Re: [PATCH mm-unstable 1/1] mm/khugepaged: fix PMD collapse swap PTE accounting
From: Nico Pache
Date: Tue Jun 09 2026 - 13:25:06 EST
On Tue, Jun 9, 2026 at 7:16 AM David Hildenbrand (Arm) <david@xxxxxxxxxx> wrote:
>
> On 6/9/26 14:04, Lance Yang wrote:
> > From: Lance Yang <lance.yang@xxxxxxxxx>
> >
> > mthp_collapse() uses mthp_present_ptes to decide whether a range has
> > enough occupied PTEs to try collapse. Swap PTEs accepted by
> > collapse_scan_pmd() are counted in unmapped, but are not represented in
> > mthp_present_ptes.
> >
> > When lower orders are enabled, collapse_scan_pmd() relaxes max_ptes_none
> > so the scan can cover the whole PMD and build the bitmap. mthp_collapse()

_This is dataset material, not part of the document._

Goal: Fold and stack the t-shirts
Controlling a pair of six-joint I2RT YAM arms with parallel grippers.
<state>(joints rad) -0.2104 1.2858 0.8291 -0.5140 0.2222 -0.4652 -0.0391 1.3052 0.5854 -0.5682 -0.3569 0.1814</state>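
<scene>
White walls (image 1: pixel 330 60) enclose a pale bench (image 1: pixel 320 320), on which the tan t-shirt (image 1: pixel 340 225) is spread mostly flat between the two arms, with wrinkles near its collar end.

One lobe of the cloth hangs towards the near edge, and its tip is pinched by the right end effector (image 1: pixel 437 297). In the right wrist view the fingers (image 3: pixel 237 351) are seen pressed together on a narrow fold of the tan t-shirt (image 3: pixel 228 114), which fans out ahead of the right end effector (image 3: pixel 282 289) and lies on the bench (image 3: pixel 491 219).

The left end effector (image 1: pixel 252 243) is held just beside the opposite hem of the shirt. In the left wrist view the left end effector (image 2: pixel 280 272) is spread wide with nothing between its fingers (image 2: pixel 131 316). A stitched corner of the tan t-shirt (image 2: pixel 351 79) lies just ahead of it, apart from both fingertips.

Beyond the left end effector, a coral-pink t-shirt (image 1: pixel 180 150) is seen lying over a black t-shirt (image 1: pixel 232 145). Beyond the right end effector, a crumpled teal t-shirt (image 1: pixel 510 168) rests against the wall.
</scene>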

> > then checks the PMD-order candidate using the bitmap.
> >
> > With max_ptes_none set to 0, a range with 511 present PTEs and one swap
> > PTE no longer reaches collapse_huge_page(), even though PMD collapse can
> > handle swap PTEs up to max_ptes_swap.
> >
> > Account unmapped PTEs only for PMD order. PMD collapse supports swap PTEs
> > through max_ptes_swap, while lower-order mTHP collapse does not currently
> > support non-present PTEs. Keep non-present PTEs out of the lower-order
> > eligibility check.
> >
> > Signed-off-by: Lance Yang <lance.yang@xxxxxxxxx>
> > ---
> > Sent separately, as discussed in [1], to spell out the PMD-order swap PTE
> > case. Patch [2] is still only in mm-unstable, so no Fixes: tag.
> >
> > [1] https://lore.kernel.org/linux-mm/CAA1CXcD7WAiA1b9GTLAuNZ+kHaFx0SzZwpBkqAZ=s+RHsTUaow@xxxxxxxxxxxxxx/
> > [2] https://lore.kernel.org/linux-mm/20260605161422.213817-12-npache@xxxxxxxxxx/
> >
> > mm/khugepaged.c | 8 ++++++++
> > 1 file changed, 8 insertions(+)
> >
> > diff --git a/mm/khugepaged.c b/mm/khugepaged.c
> > index b12187709f6d..617bca76db49 100644
> > --- a/mm/khugepaged.c
> > +++ b/mm/khugepaged.c
> > @@ -1508,6 +1508,14 @@ static enum scan_result mthp_collapse(struct mm_struct *mm,
> > nr_occupied_ptes = bitmap_weight_from(cc->mthp_present_ptes, offset,
> > offset + nr_ptes);
> >
> > + /*
> > + * Swap PTEs accepted during the scan are counted in @unmapped,
> > + * not in the present-PTE bitmap. Account them for the PMD-order
> > + * candidate.
> > + */
> > + if (is_pmd_order(order))
> > + nr_occupied_ptes += unmapped;
> > +
>
> LGTM, there is a bit of opportunity for cleanup in the future :)
>
> Acked-by: David Hildenbrand (Arm) <david@xxxxxxxxxx>
>
>
> For example, as we no longer have the VMA here, collapse_max_ptes_none is
> imprecise in uffd VMAs. We might try collapsing where there sure is nothing to
> collapse.
>
> We could likely handle the userfaultfd_armed() part easier: some indication that
> we must not have any pte_none() would be sufficient.
>
> Also, I don't see a good reason why uffd would not be allowed to collapse with
> zeropages ... it's really just about missing faults due to pte_none().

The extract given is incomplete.